La hacienda es el nuevo reino. Es la puerta del cielo que a partir de ahora te encargarás de abrir y cerrar. 

Has vuelto junto a Copita y las otras. Los deditos podridos, los deditos de hueso acarician el pelo del niño. 

Las muertas no pueden ser madres, se les ha negado el derecho de dar vida en el cielo de la selva. Miras a Copita y ves sus brazos abiertos, ella que nunca te ha pedido nada, y que chasquea los huesitos que le quedan para prometerte que lo cuidará como suyo, que lo querrá como no puedes quererlo tú, y que será el niño de todas: el niño de los ojos y de las cuencas de los ojos de cada una de las muertas de la selva. Ruegan todas y cantan los huesos.

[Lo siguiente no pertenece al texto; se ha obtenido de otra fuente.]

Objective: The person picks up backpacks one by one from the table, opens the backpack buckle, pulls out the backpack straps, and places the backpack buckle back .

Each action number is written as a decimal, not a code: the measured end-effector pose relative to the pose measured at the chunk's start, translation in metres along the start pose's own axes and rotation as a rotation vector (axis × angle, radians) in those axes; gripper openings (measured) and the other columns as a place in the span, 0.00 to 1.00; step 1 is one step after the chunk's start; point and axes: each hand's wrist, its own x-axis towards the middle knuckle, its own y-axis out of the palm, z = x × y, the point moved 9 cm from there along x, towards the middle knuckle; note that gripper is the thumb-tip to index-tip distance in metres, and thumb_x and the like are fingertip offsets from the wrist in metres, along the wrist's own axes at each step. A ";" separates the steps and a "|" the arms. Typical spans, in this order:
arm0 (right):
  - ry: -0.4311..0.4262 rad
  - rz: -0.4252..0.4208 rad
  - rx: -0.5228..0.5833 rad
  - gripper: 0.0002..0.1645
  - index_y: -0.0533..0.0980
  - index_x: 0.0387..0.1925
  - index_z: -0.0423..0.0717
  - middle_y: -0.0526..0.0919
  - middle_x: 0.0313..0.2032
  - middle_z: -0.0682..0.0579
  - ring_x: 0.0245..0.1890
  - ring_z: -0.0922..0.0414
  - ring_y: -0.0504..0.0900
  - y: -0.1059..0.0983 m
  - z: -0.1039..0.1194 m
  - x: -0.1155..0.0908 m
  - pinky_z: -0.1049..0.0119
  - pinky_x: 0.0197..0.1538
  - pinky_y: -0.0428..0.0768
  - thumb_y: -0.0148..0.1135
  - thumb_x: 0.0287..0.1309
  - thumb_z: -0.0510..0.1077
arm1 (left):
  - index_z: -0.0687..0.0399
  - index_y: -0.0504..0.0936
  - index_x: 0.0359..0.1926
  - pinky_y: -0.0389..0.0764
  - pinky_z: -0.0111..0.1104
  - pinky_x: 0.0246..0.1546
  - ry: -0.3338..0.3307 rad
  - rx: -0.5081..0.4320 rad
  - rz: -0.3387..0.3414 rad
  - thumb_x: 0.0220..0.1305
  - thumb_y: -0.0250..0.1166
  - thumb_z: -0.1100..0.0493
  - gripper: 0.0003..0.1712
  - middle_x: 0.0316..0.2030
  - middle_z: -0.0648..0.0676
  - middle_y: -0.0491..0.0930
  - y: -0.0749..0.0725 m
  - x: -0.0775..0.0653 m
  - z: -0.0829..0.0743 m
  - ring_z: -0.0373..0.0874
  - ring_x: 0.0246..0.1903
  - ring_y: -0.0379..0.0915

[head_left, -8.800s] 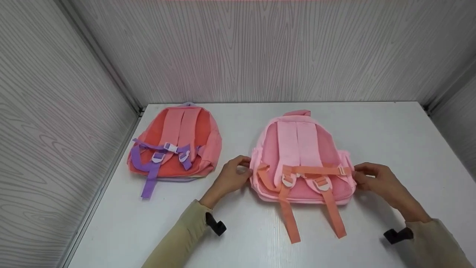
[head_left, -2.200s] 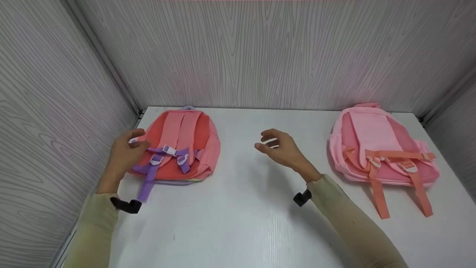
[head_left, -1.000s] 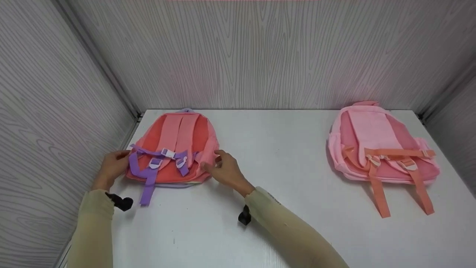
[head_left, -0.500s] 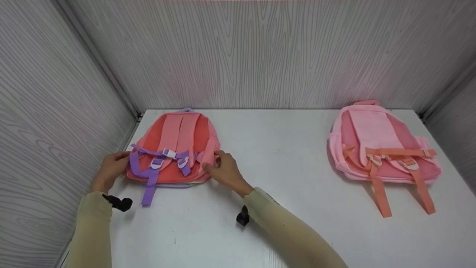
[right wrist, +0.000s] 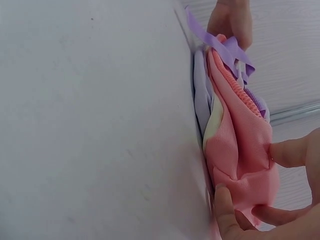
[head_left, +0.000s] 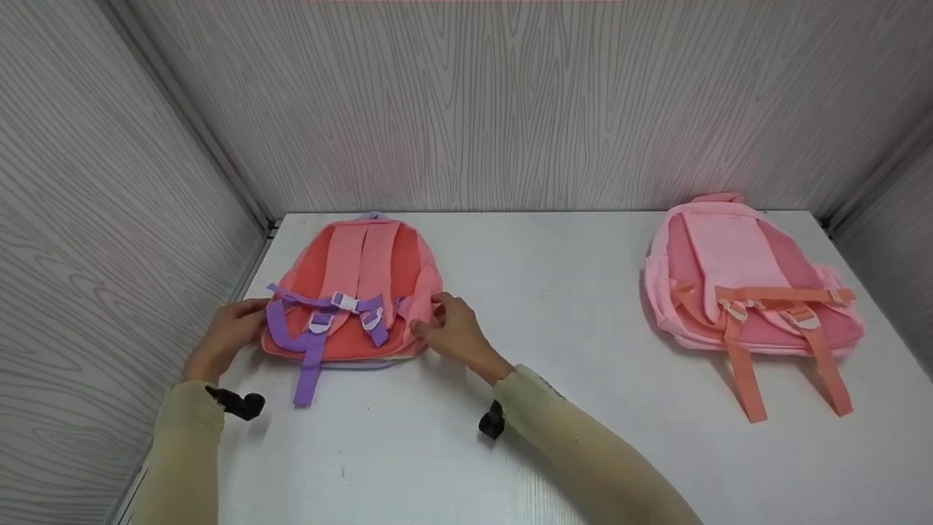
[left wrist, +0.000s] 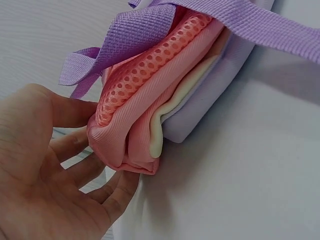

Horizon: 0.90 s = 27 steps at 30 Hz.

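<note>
A coral backpack point(head_left: 353, 292) with purple straps lies straps-up on the white table at the left. Its lower left corner point(left wrist: 125, 135) is between the thumb and fingers of my left hand point(head_left: 226, 335); in the left wrist view the fingertips go under the edge. Opposite it, my right hand point(head_left: 459, 335) pinches the lower right side, thumb on the coral cloth point(right wrist: 245, 145) and fingers bunching the side fabric. The bag's lilac front panel point(left wrist: 205, 105) faces down. One purple strap end point(head_left: 308, 379) trails toward me on the table.
A light pink backpack point(head_left: 736, 248) with orange straps point(head_left: 745, 379) lies straps-up at the table's right. Grey wood-grain panels point(head_left: 466, 109) rise behind the table point(head_left: 408, 452) and along both sides.
Earlier both hands held the pink backpack mid-table; it now lies at the right. Both hands moved to the coral backpack, which has just shifted slightly rightward with them.
</note>
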 end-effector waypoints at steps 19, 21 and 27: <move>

Son tus hermanas. Cómo podrías negarle el fruto de tu vientre. 

Dejas al niño azul sobre Copita y notas que el pequeño de inmediato se amolda a aquel nuevo sitio, tan rígido que estaba entre tus brazos. Copita chasquea la mandíbula con ternura y se saca un pecho de la ropa hecha trizas, el pecho amoratado y carcomido por la muerte, pero todavía lleno de amor. El niño se alimenta, finalmente se alimenta, mama y se atora de tanta hambre condensada en la vida, extiende una mano sobre el pecho para abarcarlo y que nunca más se vuelva a ir. 

Las manos de Copita muerta, con aquellos huesitos casi de niña que le empiezan a brotar entre las junturas de la piel, acarician con cuidado la cabeza del pequeño. 

Todas las muertas miran a tu hijo, al hijo que es ahora de todas. 

Vuelven a la selva juntas, lentamente, le abren el paso a la que porta al hijo para que los bejucos no la azoten y cantan sus canciones de hueso, sus arrorrós de hueso, bajo el sol.